I have a small problem getting torch and torchvision to like each other whe nexperimenting with YOLO V5 from ultralytics

HaveJetson Nano, seems I have Jetpack 4.4 installed

wk@jn227:~$ dpkg-query --show nvidia-l4t-core
nvidia-l4t-core 32.4.4-20201016124427

Installed succesfully:

  • torch-1.9.0-cp36-cp36m-linux_aarch64.whl
  • torchvision 0.10.0
Python 3.6.9 (default, Jan 26 2021, 15:33:00)
[GCC 8.4.0] on linux
Type "help", "copyright", "credits" or "license" for more information.
>>> import torchvision
>>> torchvision.__version__
'0.10.0'
>>> import torch
>>> torch.__version__
'1.9.0'
>>> torch.cuda.is_available()
True
>>>

But when trying to run yolov5 demo I get error message they are not compatible!! But they should be if I understand correctly. One thing noted makes me worried, it seems to think I have a Tegra X1 but I just have a Nano :(

YOLOv5 🚀 2021-7-4 torch 1.9.0 CUDA:0 (NVIDIA Tegra X1, 3964.12109375MB)
wk@jn227:~/yolov5$ python3 demo.py
Using cache found in /home/wk/.cache/torch/hub/ultralytics_yolov5_master
Fusing layers...
/usr/local/lib/python3.6/dist-packages/torch/nn/functional.py:718: UserWarning: Named tensors and all their associated APIs are an experimental feature and subject to change. Please do not use them for anything important until they are released as stable. (Triggered internally at  /media/nvidia/NVME/pytorch/pytorch-v1.9.0/c10/core/TensorImpl.h:1156.)
  return torch.max_pool2d(input, kernel_size, stride, padding, dilation, ceil_mode)
Model Summary: 224 layers, 7266973 parameters, 0 gradients
Adding AutoShape...
YOLOv5 🚀 2021-7-4 torch 1.9.0 CUDA:0 (NVIDIA Tegra X1, 3964.12109375MB)

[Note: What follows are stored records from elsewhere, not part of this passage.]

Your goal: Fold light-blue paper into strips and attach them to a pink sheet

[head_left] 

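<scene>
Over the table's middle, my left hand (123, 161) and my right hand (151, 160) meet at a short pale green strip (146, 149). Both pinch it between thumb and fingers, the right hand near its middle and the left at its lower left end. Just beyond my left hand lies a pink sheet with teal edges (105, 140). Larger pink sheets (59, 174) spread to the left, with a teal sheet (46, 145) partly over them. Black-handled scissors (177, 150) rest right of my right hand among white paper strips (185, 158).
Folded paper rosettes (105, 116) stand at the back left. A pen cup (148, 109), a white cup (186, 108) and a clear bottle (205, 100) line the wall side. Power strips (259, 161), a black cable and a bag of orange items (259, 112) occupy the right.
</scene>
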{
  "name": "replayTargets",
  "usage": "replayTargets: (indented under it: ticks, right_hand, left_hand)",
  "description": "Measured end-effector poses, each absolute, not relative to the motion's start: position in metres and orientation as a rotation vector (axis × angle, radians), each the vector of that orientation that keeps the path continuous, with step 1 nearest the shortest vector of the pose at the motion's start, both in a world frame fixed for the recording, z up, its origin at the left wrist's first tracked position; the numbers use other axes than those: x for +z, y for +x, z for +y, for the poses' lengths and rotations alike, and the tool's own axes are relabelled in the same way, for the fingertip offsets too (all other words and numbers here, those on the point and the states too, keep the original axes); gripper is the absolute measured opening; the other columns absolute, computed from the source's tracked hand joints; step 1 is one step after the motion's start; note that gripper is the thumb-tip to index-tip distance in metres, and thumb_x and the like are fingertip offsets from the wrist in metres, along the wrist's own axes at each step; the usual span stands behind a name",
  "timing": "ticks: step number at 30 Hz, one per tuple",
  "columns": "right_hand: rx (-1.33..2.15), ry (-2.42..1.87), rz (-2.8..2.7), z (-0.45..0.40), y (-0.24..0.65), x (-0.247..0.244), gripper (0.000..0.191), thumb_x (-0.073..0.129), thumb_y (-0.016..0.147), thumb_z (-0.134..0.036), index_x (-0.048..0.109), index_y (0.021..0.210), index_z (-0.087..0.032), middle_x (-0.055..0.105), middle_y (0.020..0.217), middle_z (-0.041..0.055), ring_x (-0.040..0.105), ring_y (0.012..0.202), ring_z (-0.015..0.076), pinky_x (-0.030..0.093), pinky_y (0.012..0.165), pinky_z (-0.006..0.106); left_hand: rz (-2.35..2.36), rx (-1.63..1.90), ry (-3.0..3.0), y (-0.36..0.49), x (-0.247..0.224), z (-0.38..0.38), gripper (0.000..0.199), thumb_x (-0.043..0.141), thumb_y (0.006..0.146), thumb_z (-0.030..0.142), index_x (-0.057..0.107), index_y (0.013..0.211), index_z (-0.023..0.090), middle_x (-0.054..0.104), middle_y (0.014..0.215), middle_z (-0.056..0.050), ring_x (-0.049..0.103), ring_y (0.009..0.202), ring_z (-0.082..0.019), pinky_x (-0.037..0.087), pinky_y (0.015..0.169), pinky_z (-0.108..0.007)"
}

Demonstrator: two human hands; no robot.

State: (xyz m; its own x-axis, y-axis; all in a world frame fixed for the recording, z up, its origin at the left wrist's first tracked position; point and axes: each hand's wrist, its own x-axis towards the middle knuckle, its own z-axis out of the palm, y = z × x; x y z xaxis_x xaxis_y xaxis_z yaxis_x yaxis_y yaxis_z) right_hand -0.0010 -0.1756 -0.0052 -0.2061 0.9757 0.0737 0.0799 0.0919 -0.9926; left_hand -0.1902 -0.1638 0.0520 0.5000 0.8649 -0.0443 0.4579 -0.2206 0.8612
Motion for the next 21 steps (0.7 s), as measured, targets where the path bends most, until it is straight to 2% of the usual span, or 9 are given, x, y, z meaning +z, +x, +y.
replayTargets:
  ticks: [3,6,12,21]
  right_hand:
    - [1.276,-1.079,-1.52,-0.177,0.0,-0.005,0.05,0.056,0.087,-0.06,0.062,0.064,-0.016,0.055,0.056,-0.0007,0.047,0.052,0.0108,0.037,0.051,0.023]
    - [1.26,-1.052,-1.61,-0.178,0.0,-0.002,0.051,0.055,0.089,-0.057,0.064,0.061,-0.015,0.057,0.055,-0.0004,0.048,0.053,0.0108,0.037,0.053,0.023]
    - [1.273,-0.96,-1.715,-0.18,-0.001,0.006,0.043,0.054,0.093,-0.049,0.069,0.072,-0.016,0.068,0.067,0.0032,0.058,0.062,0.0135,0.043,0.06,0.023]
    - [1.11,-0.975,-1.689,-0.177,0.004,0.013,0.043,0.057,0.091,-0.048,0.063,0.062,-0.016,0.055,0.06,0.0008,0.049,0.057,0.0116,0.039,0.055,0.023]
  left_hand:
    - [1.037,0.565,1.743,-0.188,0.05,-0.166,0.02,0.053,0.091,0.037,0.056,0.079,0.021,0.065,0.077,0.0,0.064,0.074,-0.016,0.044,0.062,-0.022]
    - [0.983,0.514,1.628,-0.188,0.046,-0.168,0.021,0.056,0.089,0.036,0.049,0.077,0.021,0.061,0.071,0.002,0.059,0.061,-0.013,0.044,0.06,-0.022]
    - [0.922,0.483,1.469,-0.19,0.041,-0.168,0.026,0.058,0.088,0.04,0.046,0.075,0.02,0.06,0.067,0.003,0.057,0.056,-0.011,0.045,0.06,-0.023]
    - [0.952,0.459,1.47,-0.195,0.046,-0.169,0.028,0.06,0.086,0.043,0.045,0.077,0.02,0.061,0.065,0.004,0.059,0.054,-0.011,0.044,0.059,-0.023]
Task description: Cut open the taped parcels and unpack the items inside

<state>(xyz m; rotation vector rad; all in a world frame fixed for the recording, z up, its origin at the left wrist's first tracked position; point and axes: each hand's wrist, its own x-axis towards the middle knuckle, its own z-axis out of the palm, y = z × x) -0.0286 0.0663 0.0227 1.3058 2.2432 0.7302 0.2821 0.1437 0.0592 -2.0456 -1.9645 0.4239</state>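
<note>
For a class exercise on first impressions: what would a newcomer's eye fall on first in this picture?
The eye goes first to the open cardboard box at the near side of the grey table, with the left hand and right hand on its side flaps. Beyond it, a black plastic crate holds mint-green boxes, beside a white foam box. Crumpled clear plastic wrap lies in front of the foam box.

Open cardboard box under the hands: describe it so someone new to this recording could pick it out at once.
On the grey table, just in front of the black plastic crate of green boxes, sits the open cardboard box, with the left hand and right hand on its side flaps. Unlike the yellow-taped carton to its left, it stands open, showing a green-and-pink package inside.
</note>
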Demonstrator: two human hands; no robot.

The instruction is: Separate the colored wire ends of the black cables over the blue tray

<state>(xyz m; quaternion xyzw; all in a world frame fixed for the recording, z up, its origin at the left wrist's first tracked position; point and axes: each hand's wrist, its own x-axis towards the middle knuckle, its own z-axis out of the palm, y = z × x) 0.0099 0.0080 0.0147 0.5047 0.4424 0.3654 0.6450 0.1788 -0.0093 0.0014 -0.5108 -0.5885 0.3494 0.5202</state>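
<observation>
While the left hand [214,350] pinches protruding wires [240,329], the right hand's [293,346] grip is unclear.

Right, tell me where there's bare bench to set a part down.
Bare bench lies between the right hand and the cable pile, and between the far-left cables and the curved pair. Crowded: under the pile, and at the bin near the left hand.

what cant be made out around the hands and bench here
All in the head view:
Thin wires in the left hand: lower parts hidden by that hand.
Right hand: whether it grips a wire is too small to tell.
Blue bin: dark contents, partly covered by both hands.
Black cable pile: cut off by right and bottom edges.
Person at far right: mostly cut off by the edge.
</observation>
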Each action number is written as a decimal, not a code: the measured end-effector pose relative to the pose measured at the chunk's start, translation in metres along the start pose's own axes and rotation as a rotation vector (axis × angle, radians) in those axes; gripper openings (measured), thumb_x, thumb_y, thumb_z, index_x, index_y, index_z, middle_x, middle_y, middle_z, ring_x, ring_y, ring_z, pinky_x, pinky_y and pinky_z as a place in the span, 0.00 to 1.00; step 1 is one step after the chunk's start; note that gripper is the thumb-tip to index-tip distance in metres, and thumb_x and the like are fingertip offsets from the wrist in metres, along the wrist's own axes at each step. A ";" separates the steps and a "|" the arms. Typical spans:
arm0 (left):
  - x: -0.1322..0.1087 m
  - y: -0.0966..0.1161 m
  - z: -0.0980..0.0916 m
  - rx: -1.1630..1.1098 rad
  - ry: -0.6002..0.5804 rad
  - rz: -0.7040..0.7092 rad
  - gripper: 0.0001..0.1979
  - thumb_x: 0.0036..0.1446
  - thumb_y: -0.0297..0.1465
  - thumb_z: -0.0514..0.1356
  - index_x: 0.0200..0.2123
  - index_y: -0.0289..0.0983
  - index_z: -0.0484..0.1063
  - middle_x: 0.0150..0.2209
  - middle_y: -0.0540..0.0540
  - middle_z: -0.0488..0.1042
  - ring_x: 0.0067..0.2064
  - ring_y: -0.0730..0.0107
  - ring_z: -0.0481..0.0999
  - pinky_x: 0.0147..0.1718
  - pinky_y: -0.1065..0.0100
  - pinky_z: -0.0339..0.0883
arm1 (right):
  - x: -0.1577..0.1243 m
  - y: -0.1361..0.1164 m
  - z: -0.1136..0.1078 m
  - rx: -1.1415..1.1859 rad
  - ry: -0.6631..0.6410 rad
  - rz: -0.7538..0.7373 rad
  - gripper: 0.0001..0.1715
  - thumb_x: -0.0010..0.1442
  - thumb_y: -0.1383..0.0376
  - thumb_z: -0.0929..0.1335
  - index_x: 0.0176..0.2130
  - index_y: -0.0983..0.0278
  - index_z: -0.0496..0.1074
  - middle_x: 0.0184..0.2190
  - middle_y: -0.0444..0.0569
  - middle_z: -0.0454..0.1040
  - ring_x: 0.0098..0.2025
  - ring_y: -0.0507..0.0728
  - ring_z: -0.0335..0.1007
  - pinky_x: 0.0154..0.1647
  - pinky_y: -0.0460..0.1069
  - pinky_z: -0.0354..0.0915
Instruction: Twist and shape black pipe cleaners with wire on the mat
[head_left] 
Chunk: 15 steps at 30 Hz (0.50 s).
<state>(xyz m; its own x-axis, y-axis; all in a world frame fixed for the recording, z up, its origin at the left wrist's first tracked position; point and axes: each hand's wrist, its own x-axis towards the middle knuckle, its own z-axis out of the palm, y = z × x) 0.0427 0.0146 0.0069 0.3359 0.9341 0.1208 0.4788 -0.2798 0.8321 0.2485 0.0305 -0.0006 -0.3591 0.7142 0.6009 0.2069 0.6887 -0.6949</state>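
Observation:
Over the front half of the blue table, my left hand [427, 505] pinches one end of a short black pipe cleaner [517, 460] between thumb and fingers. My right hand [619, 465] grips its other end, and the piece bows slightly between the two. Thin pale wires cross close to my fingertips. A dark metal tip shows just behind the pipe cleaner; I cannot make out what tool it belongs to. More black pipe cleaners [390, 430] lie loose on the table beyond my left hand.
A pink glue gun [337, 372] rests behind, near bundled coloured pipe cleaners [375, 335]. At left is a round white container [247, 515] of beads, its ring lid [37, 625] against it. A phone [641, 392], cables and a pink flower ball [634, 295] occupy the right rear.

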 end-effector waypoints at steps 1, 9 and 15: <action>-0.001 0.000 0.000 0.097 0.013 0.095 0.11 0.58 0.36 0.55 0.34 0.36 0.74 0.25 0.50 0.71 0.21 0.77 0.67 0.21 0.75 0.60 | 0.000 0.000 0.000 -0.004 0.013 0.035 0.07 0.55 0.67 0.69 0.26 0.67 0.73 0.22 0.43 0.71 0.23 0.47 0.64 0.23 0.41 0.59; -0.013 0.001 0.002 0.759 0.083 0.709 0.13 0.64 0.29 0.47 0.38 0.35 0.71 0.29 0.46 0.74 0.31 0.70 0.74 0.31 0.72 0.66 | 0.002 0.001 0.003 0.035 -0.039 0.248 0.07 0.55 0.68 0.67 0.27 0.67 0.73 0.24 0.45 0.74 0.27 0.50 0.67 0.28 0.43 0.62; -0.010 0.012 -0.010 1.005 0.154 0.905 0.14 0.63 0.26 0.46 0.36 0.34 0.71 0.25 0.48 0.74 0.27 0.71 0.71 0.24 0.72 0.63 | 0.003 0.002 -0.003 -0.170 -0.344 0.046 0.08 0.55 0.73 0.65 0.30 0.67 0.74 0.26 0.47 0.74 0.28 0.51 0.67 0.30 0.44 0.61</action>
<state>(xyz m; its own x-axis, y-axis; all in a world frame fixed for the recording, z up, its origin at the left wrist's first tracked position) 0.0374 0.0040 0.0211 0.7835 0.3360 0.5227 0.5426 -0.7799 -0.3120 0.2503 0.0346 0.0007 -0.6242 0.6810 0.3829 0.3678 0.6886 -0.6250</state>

Traceback (most recent call last):
  File "demo.py", line 10, in <module>
    results = model(img)
  File "/usr/local/lib/python3.6/dist-packages/torch/nn/modules/module.py", line 1051, in _call_impl
    return forward_call(*input, **kwargs)
  File "/usr/local/lib/python3.6/dist-packages/torch/autograd/grad_mode.py", line 28, in decorate_context
    return func(*args, **kwargs)
  File "/home/wk/.cache/torch/hub/ultralytics_yolov5_master/models/common.py", line 281, in forward
    y = non_max_suppression(y, self.conf, iou_thres=self.iou, classes=self.classes, max_det=self.max_det)  # NMS
  File "/home/wk/.cache/torch/hub/ultralytics_yolov5_master/utils/general.py", line 547, in non_max_suppression
    i = torchvision.ops.nms(boxes, scores, iou_thres)  # NMS
  File "/usr/local/lib/python3.6/dist-packages/torchvision/ops/boxes.py", line 34, in nms
    _assert_has_ops()
  File "/usr/local/lib/python3.6/dist-packages/torchvision/extension.py", line 63, in _assert_has_ops
    "Couldn't load custom C++ ops. This can happen if your PyTorch and "
RuntimeError: Couldn't load custom C++ ops. This can happen if your PyTorch and torchvision versions are incompatible, or if you had errors while compiling torchvision from source. For further information on the compatible versions, check https://github.com/pytorch/vision#installation for the compatibility matrix. Please check your PyTorch version with torch.__version__ and your torchvision version with torchvision.__version__ and verify if they are compatible, and if not please reinstall torchvision so that it matches your PyTorch install.
wk@jn227:~/yolov5$

Hi there,

I never solved it, haha I just retrained all my models in tensorflow and rewrote my codebase, it works just as well without the RAM overhead (sure is uglier than pytorch though but oh well)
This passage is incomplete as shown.